So it’s almost Thanksgiving which means another holiday of heavy eating and yes drinking. So, as always you will need to pick the right beer to enhance your flavor experience. I thought I’d provide some suggestions to make the day a little easier. To start, one school of thought would be to drink what you feel most comfortable with, but it’s a special occasion so everyone should take this time to break out of the box and try something new. I have no way of knowing exactly what you’re going to be eating but here are some general suggestions you can follow and tailor them to fit your own tastes.
Pre-Meal: Surprising amount of eating and football.
At my family’s house, there is a lot of rich food to eat, but there is always a lot of free time to watch the games and hang out. I like to steer towards something rich and malty like a Winter Lager or some sort of Octoberfest if you have any of it leftover. Its rich and filling and will go well with the cheese boards, dips, chips and general snack food most people have. My favorite time of the day is usually standing out side with my dad waiting for the turkey to fry. This is always done outside AWAY FROM THE HOUSE in the driveway so a good strong pumpkin beer really keeps me warm. Seriously, I don’t know how people could burn their houses down because of a turkey fry. It’s gallons of oil, fire, propane, but sure let’s do it inside what could go wrong? Never do this. Also as always mind your consumption because the beers will get richer and stronger as the day progresses.

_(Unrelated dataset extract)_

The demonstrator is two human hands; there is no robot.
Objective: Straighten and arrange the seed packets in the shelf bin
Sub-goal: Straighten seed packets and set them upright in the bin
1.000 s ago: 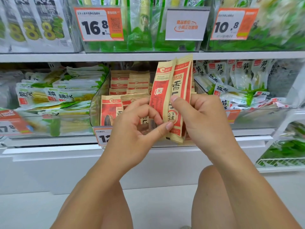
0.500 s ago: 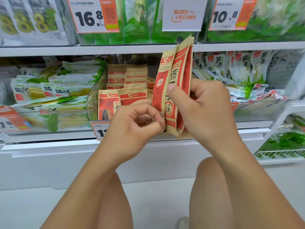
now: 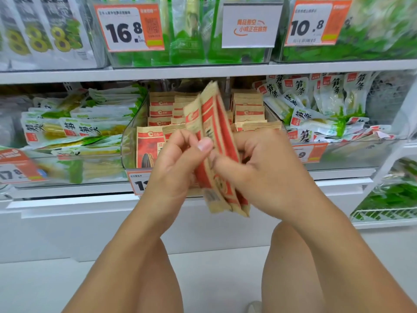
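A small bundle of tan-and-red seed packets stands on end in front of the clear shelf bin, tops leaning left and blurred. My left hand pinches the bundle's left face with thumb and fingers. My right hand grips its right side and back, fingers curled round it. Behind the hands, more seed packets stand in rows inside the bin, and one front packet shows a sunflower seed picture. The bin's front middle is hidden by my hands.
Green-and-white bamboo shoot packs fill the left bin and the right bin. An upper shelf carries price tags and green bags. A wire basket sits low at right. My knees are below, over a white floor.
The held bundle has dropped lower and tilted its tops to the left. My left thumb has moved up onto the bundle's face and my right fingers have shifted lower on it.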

I have done a lot of reading and the ideal turkey meal beer is called the Bière de Garde. It is a french style and means “beer to keep,” because it was made for farmers to keep for the warmer months. This beer style is rich, malty and slightly hoppy with enough weight from the alcohol to hold up to the turkey, stuffing with sausage and oysters etc. It also will be versatile enough to cleanse the palate from richer foods like gravy while not overwhelming sweet things like cranberry sauce (Yes, gravy is a food). I think this beer is the best option to match the weight of the meal and combine well with all the traditional Thanksgiving food flavors. I realize I am not giving you much brand direction, but many beer stores have varying offerings so it’s best to search for the style.
For those who can’t find this beer, I would recommend sticking to a nice Belgian Tripel or a Belgian Strong ale like a Delirium Tremens. You want something crisp with a lot of carbonation because that will clean your palate. This may be a confusing phrase. Ideally, you would eat something, drink this beer and not taste the food from before when going to eat something else. That’s the concept in a nutshell. These styles offer a lot of spice and some subtle hop flavors that will enhance and blend with the Thanksgiving flavors.

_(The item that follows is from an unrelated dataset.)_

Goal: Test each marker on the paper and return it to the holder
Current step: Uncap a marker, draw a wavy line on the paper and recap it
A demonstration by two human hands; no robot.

This one can be just as wide open as the pre-dinner beer choices because it depends on taste. Some people want a beer that will be a dessert in and of itself, some people want something more like an after dinner drink , and some people want something mix with the pies. If you just want a beer for dessert, Southern Tier Choklat would be a good example. Rich and sweet and enough cocoa to pass for Ovaline. Founders Breakfast Stout would work well giving a nice rich mix of coffee and cocoa. Anything that fits into a coffee/mocha stout would work well if you just want a beer. If you’re mixing with your food my one major recommendation would be to avoid mixing like with like. Pumpkin beer and pumpkin pie will only serve to cancel out the flavors and make it difficult for you to taste anything. Something fruity or nutty would be a great mix. My personal favorite with pumpkin pie has been the Abita Pecan Harvest. It adds a nice nuttiness to the pumpkin and really enhances the cinnamon, clove, all spice of most pumpkin pies. For an after dinner drink, can’t go wrong with anything bourbon aged or Founders has a fantastic bourbon soaked beer aptly named Backwoods Bastard. Its rich and warming with a ton of vanilla and dark fruit layered with the bourbon oak flavors. Really tasty if you can find it.
My personal favorite is Samuel Adams Merry Mischief. It’s a Gingerbread Stout that I just cannot stop enjoying. I have had “cookie” beers that actually throw cookies into the brew kettle. This one is fun because they have done the work to balance the ingredients of a good gingerbread cookie from the spicy ginger, to the nutmeg combined with the richness of the malt. Every year I seem to find a beer that I just can’t get enough of, and this appears to be my holiday beer for 2012. But that’s just me.
Anyway, hope everyone has a happy Thanksgiving, cheers to all!